## [Task to carry out]
Copies of all lines containing the string "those" are needed from the data below.

## [Records provided]
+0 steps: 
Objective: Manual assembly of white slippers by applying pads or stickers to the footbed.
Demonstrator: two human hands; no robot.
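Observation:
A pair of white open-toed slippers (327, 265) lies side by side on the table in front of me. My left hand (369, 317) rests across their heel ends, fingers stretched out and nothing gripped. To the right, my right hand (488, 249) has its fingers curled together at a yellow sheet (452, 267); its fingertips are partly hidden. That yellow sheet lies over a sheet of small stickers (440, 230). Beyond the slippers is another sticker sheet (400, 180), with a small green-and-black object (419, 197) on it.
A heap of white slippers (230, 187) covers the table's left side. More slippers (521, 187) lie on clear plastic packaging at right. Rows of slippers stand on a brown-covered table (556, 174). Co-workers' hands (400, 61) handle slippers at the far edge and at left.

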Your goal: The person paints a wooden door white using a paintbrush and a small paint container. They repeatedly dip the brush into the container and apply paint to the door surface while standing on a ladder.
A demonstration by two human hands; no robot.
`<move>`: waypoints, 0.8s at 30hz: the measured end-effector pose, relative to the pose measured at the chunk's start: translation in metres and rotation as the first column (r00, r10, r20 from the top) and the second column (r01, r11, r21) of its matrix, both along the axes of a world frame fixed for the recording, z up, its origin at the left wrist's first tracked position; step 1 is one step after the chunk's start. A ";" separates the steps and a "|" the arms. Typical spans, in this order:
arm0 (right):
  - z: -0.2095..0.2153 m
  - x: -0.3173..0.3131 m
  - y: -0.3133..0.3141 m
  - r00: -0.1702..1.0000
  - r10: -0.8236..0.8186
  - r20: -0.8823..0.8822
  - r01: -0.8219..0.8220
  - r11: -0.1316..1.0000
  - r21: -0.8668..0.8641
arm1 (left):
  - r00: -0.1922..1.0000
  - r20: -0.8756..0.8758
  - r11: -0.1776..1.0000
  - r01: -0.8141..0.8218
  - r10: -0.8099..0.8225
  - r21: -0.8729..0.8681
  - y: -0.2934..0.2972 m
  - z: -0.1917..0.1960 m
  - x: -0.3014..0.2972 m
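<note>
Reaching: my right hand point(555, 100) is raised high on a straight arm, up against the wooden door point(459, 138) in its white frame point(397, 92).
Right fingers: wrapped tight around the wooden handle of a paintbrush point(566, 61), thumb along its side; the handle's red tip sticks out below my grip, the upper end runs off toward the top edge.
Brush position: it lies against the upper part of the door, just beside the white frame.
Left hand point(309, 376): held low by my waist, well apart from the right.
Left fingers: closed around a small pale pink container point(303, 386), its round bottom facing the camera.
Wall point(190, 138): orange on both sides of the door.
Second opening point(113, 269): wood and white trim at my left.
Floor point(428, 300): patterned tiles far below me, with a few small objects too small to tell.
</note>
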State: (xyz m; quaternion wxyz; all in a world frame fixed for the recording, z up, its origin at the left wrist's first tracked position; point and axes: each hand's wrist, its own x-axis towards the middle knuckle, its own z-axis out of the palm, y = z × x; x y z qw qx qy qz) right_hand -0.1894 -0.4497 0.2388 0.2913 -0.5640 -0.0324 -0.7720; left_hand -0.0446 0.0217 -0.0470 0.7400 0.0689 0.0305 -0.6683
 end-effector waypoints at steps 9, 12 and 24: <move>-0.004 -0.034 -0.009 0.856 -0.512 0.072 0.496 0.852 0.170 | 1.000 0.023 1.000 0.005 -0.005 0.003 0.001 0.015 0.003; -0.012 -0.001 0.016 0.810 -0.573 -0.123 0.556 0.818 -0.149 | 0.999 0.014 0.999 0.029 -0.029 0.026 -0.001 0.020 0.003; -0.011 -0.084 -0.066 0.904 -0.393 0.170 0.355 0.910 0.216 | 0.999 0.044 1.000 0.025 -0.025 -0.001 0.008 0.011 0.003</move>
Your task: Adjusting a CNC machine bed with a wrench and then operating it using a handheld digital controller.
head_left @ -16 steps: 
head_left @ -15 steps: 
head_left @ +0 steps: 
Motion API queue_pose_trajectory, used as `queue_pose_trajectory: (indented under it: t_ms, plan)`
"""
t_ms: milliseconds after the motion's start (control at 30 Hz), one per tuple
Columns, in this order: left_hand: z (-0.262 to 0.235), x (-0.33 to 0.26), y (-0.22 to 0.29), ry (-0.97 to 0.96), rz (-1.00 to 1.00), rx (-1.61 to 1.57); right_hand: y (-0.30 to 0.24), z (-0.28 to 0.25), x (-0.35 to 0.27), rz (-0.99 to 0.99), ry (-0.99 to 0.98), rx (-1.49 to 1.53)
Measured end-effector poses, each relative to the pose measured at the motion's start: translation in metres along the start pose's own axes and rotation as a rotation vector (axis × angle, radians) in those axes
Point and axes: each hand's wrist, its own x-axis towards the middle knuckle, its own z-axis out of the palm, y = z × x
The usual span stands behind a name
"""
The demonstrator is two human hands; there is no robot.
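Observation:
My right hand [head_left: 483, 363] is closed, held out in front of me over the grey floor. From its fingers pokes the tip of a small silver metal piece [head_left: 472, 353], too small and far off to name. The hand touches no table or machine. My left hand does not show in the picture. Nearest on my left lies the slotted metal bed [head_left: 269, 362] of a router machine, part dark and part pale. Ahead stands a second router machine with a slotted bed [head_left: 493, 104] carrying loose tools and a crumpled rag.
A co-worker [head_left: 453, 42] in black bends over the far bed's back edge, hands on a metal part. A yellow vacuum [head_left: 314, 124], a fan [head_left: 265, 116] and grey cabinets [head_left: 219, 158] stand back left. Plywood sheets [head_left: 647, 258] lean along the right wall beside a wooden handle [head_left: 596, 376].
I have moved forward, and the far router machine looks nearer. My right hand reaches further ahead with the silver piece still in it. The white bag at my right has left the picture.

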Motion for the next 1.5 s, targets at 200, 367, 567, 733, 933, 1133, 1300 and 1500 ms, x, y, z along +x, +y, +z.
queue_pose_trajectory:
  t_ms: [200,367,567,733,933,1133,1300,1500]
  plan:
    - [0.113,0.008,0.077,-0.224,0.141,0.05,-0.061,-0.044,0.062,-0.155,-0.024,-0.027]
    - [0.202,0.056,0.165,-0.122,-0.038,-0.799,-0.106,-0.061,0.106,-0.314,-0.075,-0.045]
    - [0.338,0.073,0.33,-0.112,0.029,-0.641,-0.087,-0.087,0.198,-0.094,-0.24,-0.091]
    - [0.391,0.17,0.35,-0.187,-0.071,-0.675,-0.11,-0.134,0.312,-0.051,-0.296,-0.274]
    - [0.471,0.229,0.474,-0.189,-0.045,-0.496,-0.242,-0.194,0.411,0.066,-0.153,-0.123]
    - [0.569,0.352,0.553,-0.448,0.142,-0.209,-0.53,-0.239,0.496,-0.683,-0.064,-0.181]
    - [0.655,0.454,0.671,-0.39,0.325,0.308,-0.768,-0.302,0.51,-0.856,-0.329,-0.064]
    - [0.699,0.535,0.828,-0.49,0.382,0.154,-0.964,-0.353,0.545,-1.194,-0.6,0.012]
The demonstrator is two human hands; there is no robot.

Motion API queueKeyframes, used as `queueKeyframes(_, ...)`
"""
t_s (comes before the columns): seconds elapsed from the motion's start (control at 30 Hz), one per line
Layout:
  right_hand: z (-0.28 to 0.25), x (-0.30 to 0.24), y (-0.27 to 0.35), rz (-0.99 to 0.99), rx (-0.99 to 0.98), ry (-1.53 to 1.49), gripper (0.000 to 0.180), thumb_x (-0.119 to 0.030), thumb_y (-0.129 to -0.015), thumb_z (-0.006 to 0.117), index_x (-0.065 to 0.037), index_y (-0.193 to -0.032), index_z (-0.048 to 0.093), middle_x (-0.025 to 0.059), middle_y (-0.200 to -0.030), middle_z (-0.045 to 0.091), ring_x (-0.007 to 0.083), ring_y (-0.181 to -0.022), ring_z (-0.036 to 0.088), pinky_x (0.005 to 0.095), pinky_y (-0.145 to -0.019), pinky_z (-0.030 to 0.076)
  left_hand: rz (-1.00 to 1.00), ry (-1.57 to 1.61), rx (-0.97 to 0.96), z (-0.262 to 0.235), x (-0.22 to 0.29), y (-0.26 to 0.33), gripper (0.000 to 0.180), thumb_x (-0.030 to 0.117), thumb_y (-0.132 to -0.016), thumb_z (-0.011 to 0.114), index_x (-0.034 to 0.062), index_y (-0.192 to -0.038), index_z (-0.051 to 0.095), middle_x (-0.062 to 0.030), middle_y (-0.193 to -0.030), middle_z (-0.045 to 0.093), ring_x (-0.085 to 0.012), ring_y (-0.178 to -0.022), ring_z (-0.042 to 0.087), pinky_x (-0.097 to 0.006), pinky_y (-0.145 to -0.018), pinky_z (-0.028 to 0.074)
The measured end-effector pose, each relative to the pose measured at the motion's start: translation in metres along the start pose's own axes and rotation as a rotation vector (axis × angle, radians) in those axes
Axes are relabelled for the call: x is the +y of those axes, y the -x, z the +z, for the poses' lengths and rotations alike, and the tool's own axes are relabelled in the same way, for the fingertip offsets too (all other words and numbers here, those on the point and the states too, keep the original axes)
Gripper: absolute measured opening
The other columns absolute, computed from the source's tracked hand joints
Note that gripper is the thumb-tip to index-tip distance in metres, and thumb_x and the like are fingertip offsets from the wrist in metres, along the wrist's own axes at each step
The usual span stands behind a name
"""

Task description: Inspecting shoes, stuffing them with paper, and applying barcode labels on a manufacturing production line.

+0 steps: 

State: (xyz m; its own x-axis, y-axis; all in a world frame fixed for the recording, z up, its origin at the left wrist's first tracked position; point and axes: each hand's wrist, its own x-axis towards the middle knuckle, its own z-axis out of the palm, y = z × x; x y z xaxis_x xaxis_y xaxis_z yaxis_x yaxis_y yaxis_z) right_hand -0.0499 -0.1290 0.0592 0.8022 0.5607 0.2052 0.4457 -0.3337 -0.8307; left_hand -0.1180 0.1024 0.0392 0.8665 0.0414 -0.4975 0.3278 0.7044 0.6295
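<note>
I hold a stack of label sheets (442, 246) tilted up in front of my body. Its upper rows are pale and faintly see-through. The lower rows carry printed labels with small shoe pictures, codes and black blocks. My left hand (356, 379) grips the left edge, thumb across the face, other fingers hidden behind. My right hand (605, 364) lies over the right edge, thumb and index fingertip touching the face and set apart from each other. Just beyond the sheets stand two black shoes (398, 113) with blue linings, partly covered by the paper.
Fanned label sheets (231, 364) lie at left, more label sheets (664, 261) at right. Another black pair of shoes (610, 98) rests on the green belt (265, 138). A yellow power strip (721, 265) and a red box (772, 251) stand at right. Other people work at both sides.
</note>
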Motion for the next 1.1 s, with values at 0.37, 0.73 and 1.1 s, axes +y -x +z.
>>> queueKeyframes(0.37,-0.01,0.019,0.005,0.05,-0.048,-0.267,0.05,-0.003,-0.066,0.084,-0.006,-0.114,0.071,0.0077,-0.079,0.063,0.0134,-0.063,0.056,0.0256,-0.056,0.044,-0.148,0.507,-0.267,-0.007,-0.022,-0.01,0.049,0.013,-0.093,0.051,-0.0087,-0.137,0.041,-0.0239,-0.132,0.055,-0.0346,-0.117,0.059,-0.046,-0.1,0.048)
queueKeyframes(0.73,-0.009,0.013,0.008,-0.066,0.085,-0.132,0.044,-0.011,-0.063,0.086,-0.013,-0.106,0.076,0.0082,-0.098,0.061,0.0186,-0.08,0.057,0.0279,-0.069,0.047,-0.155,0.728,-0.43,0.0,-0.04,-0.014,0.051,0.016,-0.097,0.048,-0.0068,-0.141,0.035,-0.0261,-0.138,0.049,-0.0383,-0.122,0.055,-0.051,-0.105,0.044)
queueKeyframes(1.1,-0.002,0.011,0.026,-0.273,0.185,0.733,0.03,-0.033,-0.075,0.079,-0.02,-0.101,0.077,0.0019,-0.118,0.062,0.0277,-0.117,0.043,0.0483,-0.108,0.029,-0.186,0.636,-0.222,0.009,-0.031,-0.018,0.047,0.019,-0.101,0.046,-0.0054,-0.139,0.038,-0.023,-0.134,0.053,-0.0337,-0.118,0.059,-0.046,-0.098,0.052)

## [Completed exercise]
Measured end-effector poses, each relative to the pose measured at the motion's start: translation in metres along the start pose's own axes and rotation as a rotation vector (axis × angle, radians) in those axes
The measured end-effector pose, each relative to the pose measured at the motion's start: translation in metres along the start pose's own axes and rotation as a rotation vector (axis × angle, radians) in those axes
Axes are relabelled for the call: x is the +y of those axes, y the -x, z the +z, for the poses' lengths and rotations alike, and the tool's own axes are relabelled in the same way, for the fingertip offsets too (all other words and numbers here, those on the point and the states too, keep the original axes)

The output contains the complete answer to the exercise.